Intake: Discovering and Exploring Data in a Graphical Interface

 

Motivation

Do you have data that you’d like people to be able to explore on their own? Are you always passing around snippets of code to load specific data files? These are problems that people encounter all the time when working in groups and using the same datasources or when trying to distribute data to the public. Some users are comfortable interacting with data entirely programatically, but often it is helpful to use a GUI (Graphical User Interface) instead. With that in mind we have reimplemented the Intake GUI so that in addition to working in a jupyter notebook, it can be served as a web application next to your data, or at any endpoint.

What is Intake?

Intake is a lightweight set of tools for loading and sharing data. You might have seen earlier blog posts. Intake separates the concepts of the data engineer – the person curating, managing, and disseminating data – from the data user – the person analyzing and visualizing the data. The data engineer sets up catalog files describing data sources and the data user loads data without needing to know how it is stored.

Try it out

Binder

To use the GUI locally, pip/conda install intake and panel.
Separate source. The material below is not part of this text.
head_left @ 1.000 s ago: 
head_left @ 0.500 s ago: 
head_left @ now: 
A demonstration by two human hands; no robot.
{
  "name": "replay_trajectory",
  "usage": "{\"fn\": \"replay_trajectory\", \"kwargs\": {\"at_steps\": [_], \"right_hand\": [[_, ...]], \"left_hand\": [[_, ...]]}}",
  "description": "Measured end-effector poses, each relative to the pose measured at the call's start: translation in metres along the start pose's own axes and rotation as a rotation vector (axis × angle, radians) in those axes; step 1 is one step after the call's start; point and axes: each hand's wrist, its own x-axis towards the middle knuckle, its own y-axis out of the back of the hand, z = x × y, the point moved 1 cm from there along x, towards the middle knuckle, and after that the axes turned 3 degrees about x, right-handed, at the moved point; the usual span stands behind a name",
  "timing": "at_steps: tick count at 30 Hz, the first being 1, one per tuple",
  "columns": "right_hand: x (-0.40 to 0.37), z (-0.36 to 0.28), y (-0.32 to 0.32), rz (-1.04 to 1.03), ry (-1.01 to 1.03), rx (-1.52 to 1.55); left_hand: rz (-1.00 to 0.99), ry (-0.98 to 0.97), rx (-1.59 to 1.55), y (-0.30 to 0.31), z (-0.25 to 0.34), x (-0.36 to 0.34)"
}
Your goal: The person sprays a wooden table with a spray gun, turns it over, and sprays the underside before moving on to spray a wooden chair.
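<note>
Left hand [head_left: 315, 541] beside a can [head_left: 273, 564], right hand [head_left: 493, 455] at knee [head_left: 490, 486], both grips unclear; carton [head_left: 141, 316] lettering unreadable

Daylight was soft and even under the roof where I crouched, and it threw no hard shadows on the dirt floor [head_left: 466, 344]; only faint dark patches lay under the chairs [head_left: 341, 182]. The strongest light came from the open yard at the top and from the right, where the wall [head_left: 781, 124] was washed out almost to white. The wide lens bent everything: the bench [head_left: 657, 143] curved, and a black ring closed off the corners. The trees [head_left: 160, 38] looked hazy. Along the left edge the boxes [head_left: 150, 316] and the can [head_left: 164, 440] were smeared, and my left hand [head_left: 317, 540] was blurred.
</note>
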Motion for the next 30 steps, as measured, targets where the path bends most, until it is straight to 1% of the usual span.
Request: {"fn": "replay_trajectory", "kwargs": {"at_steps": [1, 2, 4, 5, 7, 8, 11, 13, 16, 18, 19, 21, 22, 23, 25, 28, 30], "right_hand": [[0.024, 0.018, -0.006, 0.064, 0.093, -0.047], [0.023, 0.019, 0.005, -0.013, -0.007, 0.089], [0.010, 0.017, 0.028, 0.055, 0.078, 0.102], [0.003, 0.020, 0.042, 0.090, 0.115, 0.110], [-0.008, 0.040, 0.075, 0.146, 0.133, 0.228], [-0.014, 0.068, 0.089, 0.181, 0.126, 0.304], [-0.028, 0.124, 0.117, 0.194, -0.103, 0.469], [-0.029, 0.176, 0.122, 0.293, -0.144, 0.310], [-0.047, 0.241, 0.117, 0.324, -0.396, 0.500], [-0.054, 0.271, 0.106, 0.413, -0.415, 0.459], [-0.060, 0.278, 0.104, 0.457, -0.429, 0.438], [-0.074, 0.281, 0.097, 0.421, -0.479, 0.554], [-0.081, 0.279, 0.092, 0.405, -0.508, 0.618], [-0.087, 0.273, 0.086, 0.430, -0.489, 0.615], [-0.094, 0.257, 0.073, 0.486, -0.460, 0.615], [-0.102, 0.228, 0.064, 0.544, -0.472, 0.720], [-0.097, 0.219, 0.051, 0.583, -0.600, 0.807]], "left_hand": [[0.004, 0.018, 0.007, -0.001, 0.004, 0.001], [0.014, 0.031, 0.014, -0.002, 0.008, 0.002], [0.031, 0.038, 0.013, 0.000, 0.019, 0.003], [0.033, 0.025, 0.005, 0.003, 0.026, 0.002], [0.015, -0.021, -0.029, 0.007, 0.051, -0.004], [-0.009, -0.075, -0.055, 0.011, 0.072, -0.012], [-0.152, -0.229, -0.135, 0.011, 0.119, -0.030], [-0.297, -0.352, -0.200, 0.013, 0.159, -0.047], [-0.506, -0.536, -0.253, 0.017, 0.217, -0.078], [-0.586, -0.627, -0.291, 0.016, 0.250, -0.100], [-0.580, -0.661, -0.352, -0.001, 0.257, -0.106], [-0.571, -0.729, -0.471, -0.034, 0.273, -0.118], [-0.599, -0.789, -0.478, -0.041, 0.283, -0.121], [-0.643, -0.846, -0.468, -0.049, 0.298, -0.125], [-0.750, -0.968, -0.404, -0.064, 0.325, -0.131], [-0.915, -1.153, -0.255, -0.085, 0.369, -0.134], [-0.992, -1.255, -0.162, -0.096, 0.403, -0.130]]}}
Then run:

python -c "import intake; intake.gui.show()"

This command will open a browser tab containing a panel application (more on this in the “How it Works” section)

If you’d rather work in the notebook open a notebook and run:

import intake 
intake.gui

How to use it

Once you have a GUI, you can add and remove catalogs from the GUI using the + and – buttons, select data sources from within catalogs, read the yaml that those describes those sources. Use the plot button to see the pre-defined plots that the data engineer has defined (if you would like to define some plots see the plotting docs)

For more information on how to interact with the new GUI, see the GUI docs.

How it works (hint: Panel!)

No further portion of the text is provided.